▶ [Work task]:
Reproduce, from the lines below, exactly the stretch that begins at the line containing "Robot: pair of" and ends at the line containing "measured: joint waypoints", both included.

Entries taken from a collection:
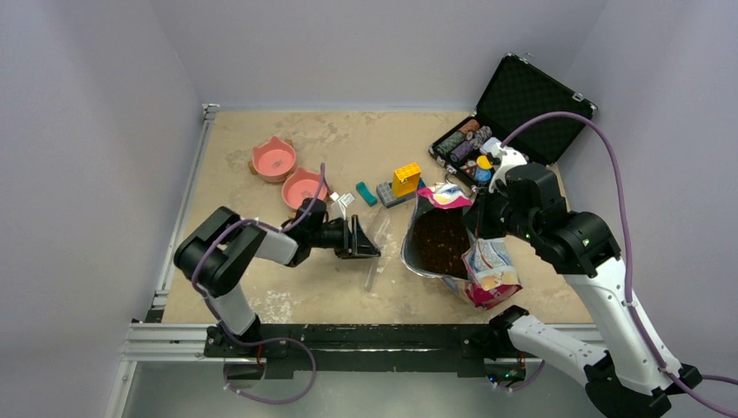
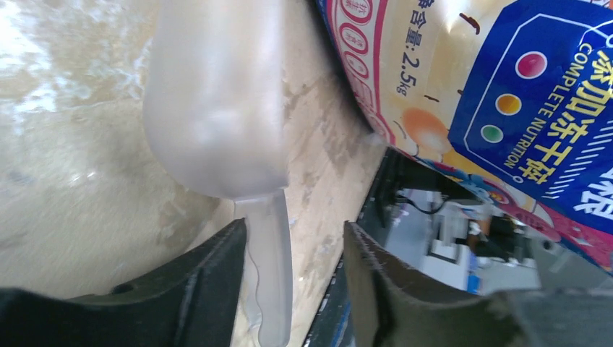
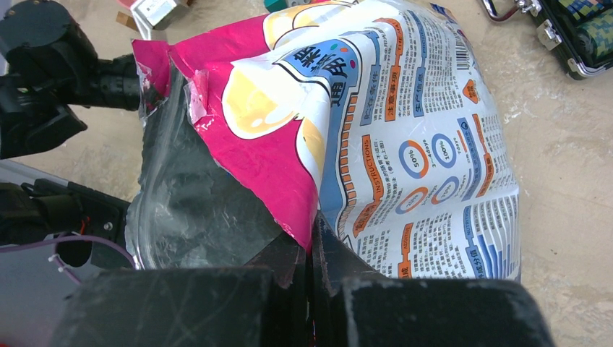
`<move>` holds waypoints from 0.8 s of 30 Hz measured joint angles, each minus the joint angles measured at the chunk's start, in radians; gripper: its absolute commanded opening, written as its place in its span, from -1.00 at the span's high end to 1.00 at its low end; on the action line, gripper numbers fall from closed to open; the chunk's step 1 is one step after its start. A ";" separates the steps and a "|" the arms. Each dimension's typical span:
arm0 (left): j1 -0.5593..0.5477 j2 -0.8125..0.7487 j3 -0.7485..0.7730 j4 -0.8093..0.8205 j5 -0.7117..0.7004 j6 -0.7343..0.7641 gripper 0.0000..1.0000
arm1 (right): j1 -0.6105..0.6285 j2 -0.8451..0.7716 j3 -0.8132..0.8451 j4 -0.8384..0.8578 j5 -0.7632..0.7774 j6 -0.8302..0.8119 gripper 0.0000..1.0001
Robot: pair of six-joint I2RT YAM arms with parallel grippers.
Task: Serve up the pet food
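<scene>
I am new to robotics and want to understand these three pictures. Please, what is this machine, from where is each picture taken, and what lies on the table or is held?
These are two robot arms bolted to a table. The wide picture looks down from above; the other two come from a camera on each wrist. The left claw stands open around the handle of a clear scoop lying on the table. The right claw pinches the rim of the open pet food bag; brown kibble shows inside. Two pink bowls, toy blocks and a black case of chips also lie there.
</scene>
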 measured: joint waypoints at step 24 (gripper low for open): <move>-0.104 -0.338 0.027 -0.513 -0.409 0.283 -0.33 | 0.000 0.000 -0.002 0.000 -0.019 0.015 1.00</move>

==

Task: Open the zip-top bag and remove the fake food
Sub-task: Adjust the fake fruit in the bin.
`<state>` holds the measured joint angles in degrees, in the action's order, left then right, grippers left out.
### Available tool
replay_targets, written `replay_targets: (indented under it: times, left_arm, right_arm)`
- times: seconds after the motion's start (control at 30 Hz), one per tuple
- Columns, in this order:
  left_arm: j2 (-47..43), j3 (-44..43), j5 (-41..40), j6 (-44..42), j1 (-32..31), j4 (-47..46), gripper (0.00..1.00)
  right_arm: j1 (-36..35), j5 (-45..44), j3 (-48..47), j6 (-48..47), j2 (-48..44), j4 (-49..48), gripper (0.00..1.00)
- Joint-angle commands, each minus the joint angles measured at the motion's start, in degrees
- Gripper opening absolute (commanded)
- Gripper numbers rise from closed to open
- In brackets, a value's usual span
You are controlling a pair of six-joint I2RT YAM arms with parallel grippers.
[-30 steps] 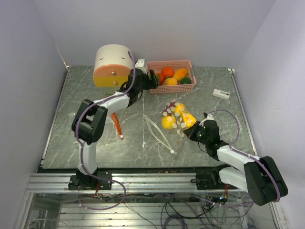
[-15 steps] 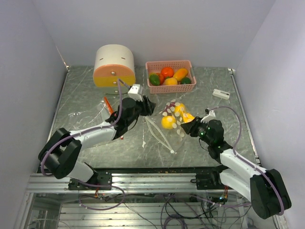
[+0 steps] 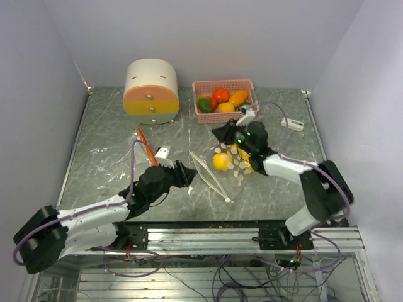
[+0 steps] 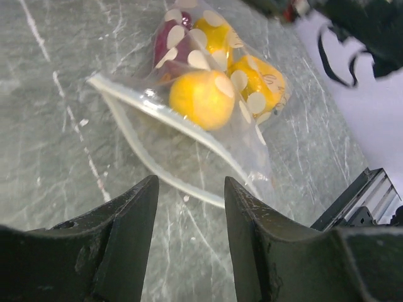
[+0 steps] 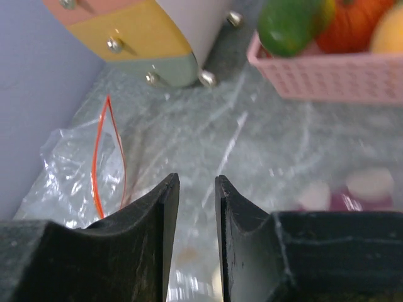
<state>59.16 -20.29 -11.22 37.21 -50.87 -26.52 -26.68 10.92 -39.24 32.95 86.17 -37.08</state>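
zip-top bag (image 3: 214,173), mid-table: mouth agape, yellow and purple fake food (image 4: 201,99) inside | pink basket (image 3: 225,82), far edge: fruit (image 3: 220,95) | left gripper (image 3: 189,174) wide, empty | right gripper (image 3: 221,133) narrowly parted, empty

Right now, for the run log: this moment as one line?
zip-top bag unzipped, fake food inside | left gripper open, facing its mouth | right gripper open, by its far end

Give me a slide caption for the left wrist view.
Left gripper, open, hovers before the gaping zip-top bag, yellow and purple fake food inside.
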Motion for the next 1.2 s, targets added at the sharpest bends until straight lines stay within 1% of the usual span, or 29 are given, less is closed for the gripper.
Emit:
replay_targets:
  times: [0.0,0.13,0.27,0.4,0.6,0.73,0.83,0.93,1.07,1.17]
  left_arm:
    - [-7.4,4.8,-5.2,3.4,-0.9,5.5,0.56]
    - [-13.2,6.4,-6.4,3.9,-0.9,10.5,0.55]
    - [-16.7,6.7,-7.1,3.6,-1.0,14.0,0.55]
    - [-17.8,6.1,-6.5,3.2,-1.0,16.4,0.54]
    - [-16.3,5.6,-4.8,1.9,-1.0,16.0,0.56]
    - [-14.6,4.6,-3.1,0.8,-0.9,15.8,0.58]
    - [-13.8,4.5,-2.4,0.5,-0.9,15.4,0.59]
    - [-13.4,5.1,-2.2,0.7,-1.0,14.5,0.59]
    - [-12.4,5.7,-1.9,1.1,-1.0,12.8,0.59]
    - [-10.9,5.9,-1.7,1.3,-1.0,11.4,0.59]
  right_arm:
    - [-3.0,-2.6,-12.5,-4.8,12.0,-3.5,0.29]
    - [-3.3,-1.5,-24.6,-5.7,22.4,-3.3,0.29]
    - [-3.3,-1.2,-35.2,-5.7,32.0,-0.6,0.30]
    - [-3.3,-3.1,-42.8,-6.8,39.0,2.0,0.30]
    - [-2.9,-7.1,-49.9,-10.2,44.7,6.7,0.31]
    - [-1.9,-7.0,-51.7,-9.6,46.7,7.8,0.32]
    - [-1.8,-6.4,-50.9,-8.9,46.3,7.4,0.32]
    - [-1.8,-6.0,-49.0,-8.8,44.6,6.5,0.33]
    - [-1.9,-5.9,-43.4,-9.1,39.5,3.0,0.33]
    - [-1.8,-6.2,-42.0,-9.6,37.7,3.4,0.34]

▶ [Task answer]:
Robot: pair of six-joint I2RT YAM arms with parallel grippers.
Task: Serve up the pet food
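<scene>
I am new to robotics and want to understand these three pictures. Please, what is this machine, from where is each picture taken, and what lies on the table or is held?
These are two robot arms bolted to a table. The wide picture looks down from above; the other two come from a camera on each wrist. The left claw stands open around the handle of a clear scoop lying on the table. The right claw pinches the rim of the open pet food bag; brown kibble shows inside. Two pink bowls, toy blocks and a black case of chips also lie there.
</scene>
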 measured: joint waypoints at step 24 (gripper low for open): <move>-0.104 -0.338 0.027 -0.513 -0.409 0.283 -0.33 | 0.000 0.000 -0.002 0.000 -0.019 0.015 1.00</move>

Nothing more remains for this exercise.